Der Traum vom Halbfinale und mehr erfüllt sich nicht. Für den Deutschen ist die Tennissaison nach dem 4:6, 6:1, 4:6 gegen Jack Sock zu Ende.

          Für Alexander Zverev ist am Donnerstagabend in London die Tennis-Saison 2017 zu Ende gegangen. Der 20 Jahre alte Hamburger verpasste im letzten Gruppenspiel des ATP-Finales den Einzug ins Halbfinale. Er unterlag dem Amerikaner Jack Sock 4:6, 6:1, 4:6. Laut Setzliste war der Deutsche favorisiert, doch an diesem Abend voller Wendungen war der Neunte der Weltrangliste letztlich stärker als der Dritte. Das Positive für Zverev: Er kann sich nun ein paar Tage länger auf das Jahr 2018 vorbereiten, das er als Vierter der Tennis-Hierarchie beginnen wird.

          Peter Heß

          Sportredakteur.

          Der Bulgare Grigor Dimitrov verdrängt ihn, der in London nun gegen Sock im Halbfinale steht. Zunächst wird der Hamburger jedoch ein paar Tage auf den Malediven verbringen, wo sein fast zehn Jahre älterer Bruder sein Hochzeitsfest feiern wird. Trotz der Enttäuschung ganz am Ende: Wenn Zverev einmal auf seine Karriere zurückschaut, dann wird er diese Saison als die in Erinnerung behalten, die seinen Durchbruch bedeutete. Fünf Turniersiege, darunter zwei Masters mit den Finalgegnern Djokovic und Federer, führten ihn erstmals in die Top Ten der Weltrangliste und zum ATP-Finale nach London. Niemand im Tennis-Zirkus glaubt, dass dies sein letzter Start in der O2-Arena gewesen ist.
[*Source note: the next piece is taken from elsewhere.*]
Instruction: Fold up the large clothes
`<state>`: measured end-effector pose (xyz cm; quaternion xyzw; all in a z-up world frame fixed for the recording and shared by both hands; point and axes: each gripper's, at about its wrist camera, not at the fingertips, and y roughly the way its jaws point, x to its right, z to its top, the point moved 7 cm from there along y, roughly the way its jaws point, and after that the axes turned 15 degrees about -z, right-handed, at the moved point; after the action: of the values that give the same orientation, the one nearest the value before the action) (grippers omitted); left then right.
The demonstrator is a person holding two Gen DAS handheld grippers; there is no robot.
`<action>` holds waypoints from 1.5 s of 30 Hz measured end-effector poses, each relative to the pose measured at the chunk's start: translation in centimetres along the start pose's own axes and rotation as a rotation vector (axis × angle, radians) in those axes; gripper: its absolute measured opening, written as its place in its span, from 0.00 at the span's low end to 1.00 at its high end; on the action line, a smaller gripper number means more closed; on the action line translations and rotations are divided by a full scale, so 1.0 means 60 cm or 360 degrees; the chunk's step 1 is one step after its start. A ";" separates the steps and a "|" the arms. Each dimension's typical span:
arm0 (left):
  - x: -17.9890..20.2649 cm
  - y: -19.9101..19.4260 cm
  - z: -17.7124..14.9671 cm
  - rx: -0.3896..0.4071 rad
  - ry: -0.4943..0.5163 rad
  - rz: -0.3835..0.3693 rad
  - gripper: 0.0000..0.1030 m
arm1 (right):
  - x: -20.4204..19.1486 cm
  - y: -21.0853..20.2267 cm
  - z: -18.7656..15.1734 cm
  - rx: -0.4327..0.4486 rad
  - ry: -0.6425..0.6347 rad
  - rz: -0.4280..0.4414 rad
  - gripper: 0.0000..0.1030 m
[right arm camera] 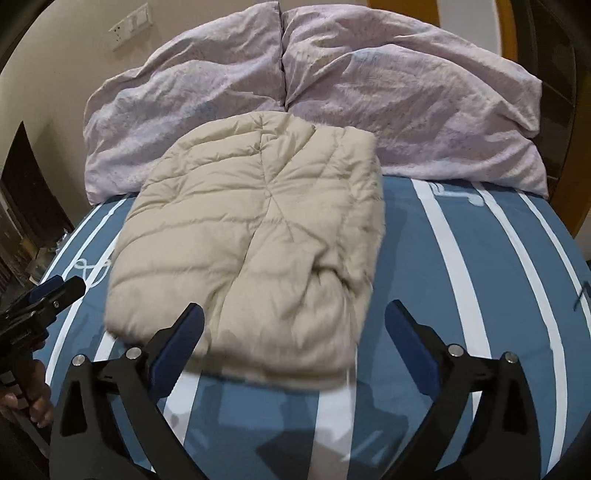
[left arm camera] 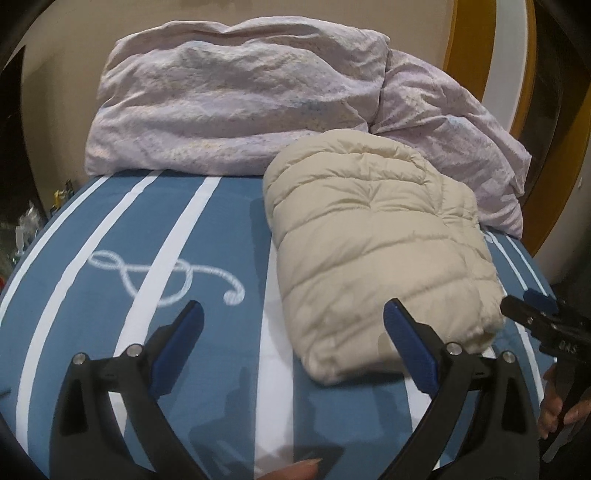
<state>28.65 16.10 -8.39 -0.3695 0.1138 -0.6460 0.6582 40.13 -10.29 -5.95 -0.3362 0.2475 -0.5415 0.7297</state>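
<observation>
A cream quilted puffer jacket (left arm camera: 373, 254) lies folded into a thick bundle on the blue striped bed sheet (left arm camera: 207, 354); in the right wrist view the jacket (right arm camera: 251, 236) fills the middle. My left gripper (left arm camera: 293, 314) is open and empty, just in front of the bundle's near left corner, its right finger beside the near edge. My right gripper (right arm camera: 293, 314) is open and empty, over the bundle's near edge, not touching. The right gripper also shows at the right edge of the left wrist view (left arm camera: 532, 314), and the left gripper at the left edge of the right wrist view (right arm camera: 55, 291).
Two lilac pillows (right arm camera: 406, 107) lie against the wall at the head of the bed, right behind the jacket. A wall socket plate (right arm camera: 129, 26) is above them. Dark furniture with clutter (right arm camera: 22, 221) stands left of the bed. A yellow frame (left arm camera: 484, 55) is at the right.
</observation>
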 end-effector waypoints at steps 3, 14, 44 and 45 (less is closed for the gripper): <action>0.009 -0.019 -0.021 -0.0012 0.0004 0.0014 0.96 | 0.008 -0.022 -0.023 -0.0027 0.0034 -0.0030 0.99; 0.064 -0.062 -0.093 -0.0103 0.0027 -0.0096 0.96 | 0.004 -0.085 -0.089 -0.0104 0.0083 0.0023 0.99; 0.104 -0.151 -0.123 -0.0113 -0.0034 -0.0213 0.96 | -0.022 -0.186 -0.123 -0.0055 0.0045 0.0094 0.99; 0.106 -0.152 -0.123 -0.0113 -0.0034 -0.0218 0.96 | -0.022 -0.187 -0.123 -0.0054 0.0042 0.0093 0.99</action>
<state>17.92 8.65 -5.72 -0.4065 0.1040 -0.6811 0.6000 27.37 -12.77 -2.25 -0.3338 0.2761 -0.5201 0.7361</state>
          Im ersten Satz wurde Zverev am Donnerstagabend vor etwa 18.000 Zuschauern nur ganz zu Beginn seiner Favoritenrolle gerecht. Nach einem Doppelfehler des Amerikaners hatte er im ersten Spiel zwei Breakbälle. Sock schoss aus Verärgerung einen Ball bis unter die Decke der riesigen Halle – und erhielt für den Gefühlsausbruch vom Schiedsrichter eine Verwarnung. Dass Sock womöglich seine Nerven nicht im Griff hätte, erwies sich jedoch als haltlose Unterstellung. Mit vier Aufschlag-Winnern korrigierte er seinen bedrohlichen Fehler und wurde dann immer mutiger. Es zeichnet Zverevs Spiel eigentlich aus, stets die Initiative zu ergreifen und den Gegner unter Druck zu setzen. Selbst im Gruppenspiel gegen Roger Federer war ihm das häufig gelungen.

          Doch Sock schaffte es, früher im Ballwechsel das Tempo zu bestimmen. Und einmal in die Defensive geraten, schaffte es der Hamburger kaum einmal, erfolgreich zu kontern. Nicht dass er schlecht spielte. Aber mit seinen Passierschlägen kam er einfach nicht an Sock vorbei, der am Netz seine ganze Erfahrung als geübter Doppelspieler ausspielte. Mehrmals schüttelte Zverev den Kopf, als sein Gegner einen weiteren artistischen Volley gespielt hatte. Man spürte förmlich wie ihm der Amerikaner langsam unheimlich wurde, und er zugleich seine Selbstsicherheit verlor. Beim Stand von 3:4 verlor Zverev sein Aufschlagspiel. Und noch nicht einmal eine 40:0-Führung genügte ihm, um das Rebreak zu vollbringen. Sock ließ ihm mit fünf Aufschlag-Winnern in Folge keine Chance.

          Als der Amerikaner wenig später seinen Satzball zum 6:4 verwertete, schienen die Verhältnisse an diesem Abend klar zu sein. Aber Sock gehört zu den unberechenbarsten Profis auf der Tour. Die Eintrittskarte für das ATP-Finale hatte er durch seinen Turniersieg in Paris-Bercy gelöst. Dort lag er in der zweiten Runde im Entscheidungssatz gegen den Engländer Edmund schon 1:5 zurück und setzte sich dann doch noch durch. Und im Gruppenspiel gegen Cilic nahm die Partie auch einige Volten, ehe er seinen Dreisatzsieg unter Dach und Fach hatte. Auch gegen Zverev nahm sich Sock seine Auszeit. Aus dem Break des Hamburgers zum 0:2 zu Beginn des zweiten Satzes wurde schnell ein 0:5-Rückstand und nach 27 Minuten hatte der Amerikaner den Durchgang 1:6 verloren.

          Zverev schien endgültig obenauf, als er den Entscheidungssatz mit einem Break begann. Doch wieder nahm die Auseinandersetzung eine Wendung. Sock konterte umgehend zum 1:1 und zog sogar auf 4:1 davon. Es war bemerkenswert, wie cool Zverev nun blieb, immer wieder auf die Rückhand seines Gegners spielte und zum 4:4 ausglich. Doch der große Coup wollte ihm nicht mehr gelingen. Sock brachte sein Aufschlagspiel zum 5:4 durch, ein Doppelfehler Zverevs bescherte ihm den ersten Matchball. Und auch da patzte Zverev, er setzte einen Ball ins Aus.